- **YOUR GOAL**:
Without the pictures, output the lines of the material from the very first through the one that holds "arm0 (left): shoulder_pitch".

----- COLLECTED MATERIAL

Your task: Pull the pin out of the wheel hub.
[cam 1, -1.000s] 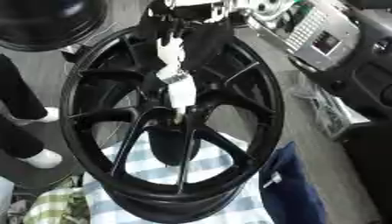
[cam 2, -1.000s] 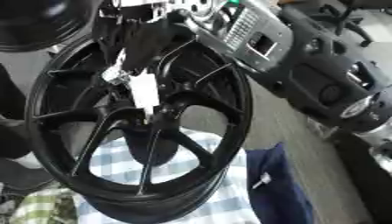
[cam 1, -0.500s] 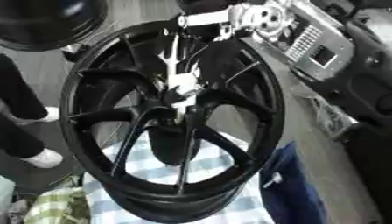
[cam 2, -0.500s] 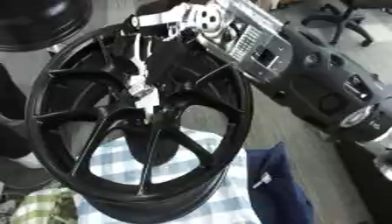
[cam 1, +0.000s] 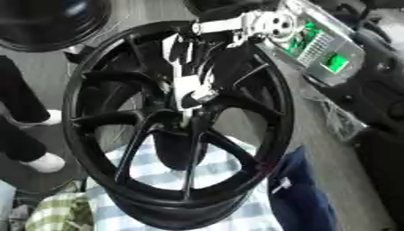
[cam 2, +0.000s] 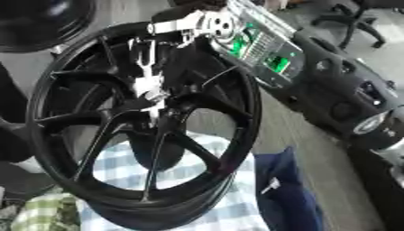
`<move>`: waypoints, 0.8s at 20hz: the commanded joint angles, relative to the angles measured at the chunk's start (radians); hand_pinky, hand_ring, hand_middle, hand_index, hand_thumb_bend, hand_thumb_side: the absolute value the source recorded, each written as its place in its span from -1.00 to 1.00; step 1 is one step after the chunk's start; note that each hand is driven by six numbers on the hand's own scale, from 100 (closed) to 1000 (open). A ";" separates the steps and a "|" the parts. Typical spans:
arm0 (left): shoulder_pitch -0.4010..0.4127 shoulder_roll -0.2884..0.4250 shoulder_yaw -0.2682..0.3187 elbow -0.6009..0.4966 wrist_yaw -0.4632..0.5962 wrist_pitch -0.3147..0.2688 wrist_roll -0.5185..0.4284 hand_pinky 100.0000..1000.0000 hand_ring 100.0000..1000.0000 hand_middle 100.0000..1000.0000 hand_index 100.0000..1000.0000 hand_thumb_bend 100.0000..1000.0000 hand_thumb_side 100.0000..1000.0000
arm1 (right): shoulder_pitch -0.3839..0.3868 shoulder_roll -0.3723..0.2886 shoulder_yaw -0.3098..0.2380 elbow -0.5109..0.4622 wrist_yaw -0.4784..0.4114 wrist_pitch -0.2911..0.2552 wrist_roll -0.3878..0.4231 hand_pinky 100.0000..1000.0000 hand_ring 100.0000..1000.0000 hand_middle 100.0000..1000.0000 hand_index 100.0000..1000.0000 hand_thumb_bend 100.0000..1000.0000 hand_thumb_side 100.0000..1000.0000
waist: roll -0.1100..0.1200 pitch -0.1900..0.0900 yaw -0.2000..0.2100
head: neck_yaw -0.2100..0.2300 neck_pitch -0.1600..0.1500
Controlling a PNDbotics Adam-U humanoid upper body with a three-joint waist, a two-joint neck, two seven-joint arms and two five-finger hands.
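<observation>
A black wheel hub (cam 1: 177, 135) is seen standing tilted on a blue-and-white checked cloth (cam 1: 158, 167), its spokes meeting at a centre boss. From that centre a pale, silver-white pin (cam 1: 188, 92) rises toward the hub's upper rim. The right robot hand (cam 1: 207, 45) reaches down from above the hub's upper rim; its dark fingers appear to be curled about the upper part of the pin, though the exact contact is blurred and is given as a judgement. The left robot hand is not shown in either view.

The pin is judged to be rigid metal, light next to the hub, and probably smooth, so slipping along its length can be expected. The hold is best taken on the exposed shaft above the hub's centre, with the pull directed straight along the pin's axis; a sideways pull could bind it in its bore. The hub is judged heavy and stiff, yet as it stands on edge on soft cloth it may rock or be dragged. A dark blue cloth (cam 1: 304, 194) lies just beside the hub's lower right rim.
</observation>
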 commanded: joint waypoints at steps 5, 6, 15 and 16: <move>-0.005 0.015 0.007 -0.014 0.005 0.000 -0.002 0.38 0.08 0.07 0.11 0.38 -0.64 | -0.005 -0.021 -0.021 0.027 0.018 -0.010 -0.012 0.56 0.41 0.38 0.58 -0.03 -0.53 | 0.003 -0.010 0.003 | 0.001 -0.002; -0.005 0.014 0.007 -0.014 0.005 0.000 -0.002 0.38 0.08 0.07 0.11 0.38 -0.64 | -0.003 -0.020 -0.021 0.031 0.019 -0.012 -0.013 0.56 0.41 0.38 0.58 -0.03 -0.53 | 0.003 -0.010 0.003 | 0.001 -0.002; -0.004 0.010 0.008 -0.014 0.007 0.000 -0.002 0.38 0.08 0.07 0.11 0.38 -0.64 | 0.007 -0.009 -0.023 0.068 0.024 -0.029 -0.022 0.55 0.40 0.37 0.57 -0.05 -0.56 | 0.005 -0.005 0.007 | -0.002 -0.003; -0.004 0.010 0.008 -0.014 0.007 0.000 -0.002 0.38 0.08 0.07 0.11 0.37 -0.64 | 0.007 -0.009 -0.023 0.070 0.024 -0.030 -0.022 0.55 0.40 0.36 0.56 -0.06 -0.57 | 0.004 -0.005 0.007 | -0.002 -0.003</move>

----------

- **YOUR SOLUTION**:
Your task: Pull the pin out of the wheel hub.
[cam 1, -1.000s] 
[cam 2, -1.000s] 
[cam 1, -0.500s] 
[cam 2, -0.500s] 
[cam 1, +0.000s] 
[cam 2, +0.000s] 
`<move>`: waypoints, 0.8s at 20hz: the commanded joint angles, relative to the angles measured at the chunk's start (radians); hand_pinky, hand_ring, hand_middle, hand_index, hand_thumb_bend, hand_thumb_side: the absolute value the source recorded, each written as its place in its span from -1.00 to 1.00; step 1 is one step after the chunk's start; note that each hand is driven by six numbers on the hand's own scale, from 100 (closed) to 1000 (open). A ";" separates the steps and a "|" the parts. Typical spans:
arm0 (left): shoulder_pitch -0.4010..0.4127 shoulder_roll -0.2884..0.4250 shoulder_yaw -0.2682..0.3187 elbow -0.6009..0.4966 wrist_yaw -0.4632..0.5962 wrist_pitch -0.3147..0.2688 wrist_roll -0.5185..0.4284 hand_pinky 100.0000..1000.0000 hand_ring 100.0000..1000.0000 hand_middle 100.0000..1000.0000 hand_index 100.0000..1000.0000 hand_thumb_bend 100.0000..1000.0000 hand_thumb_side 100.0000..1000.0000

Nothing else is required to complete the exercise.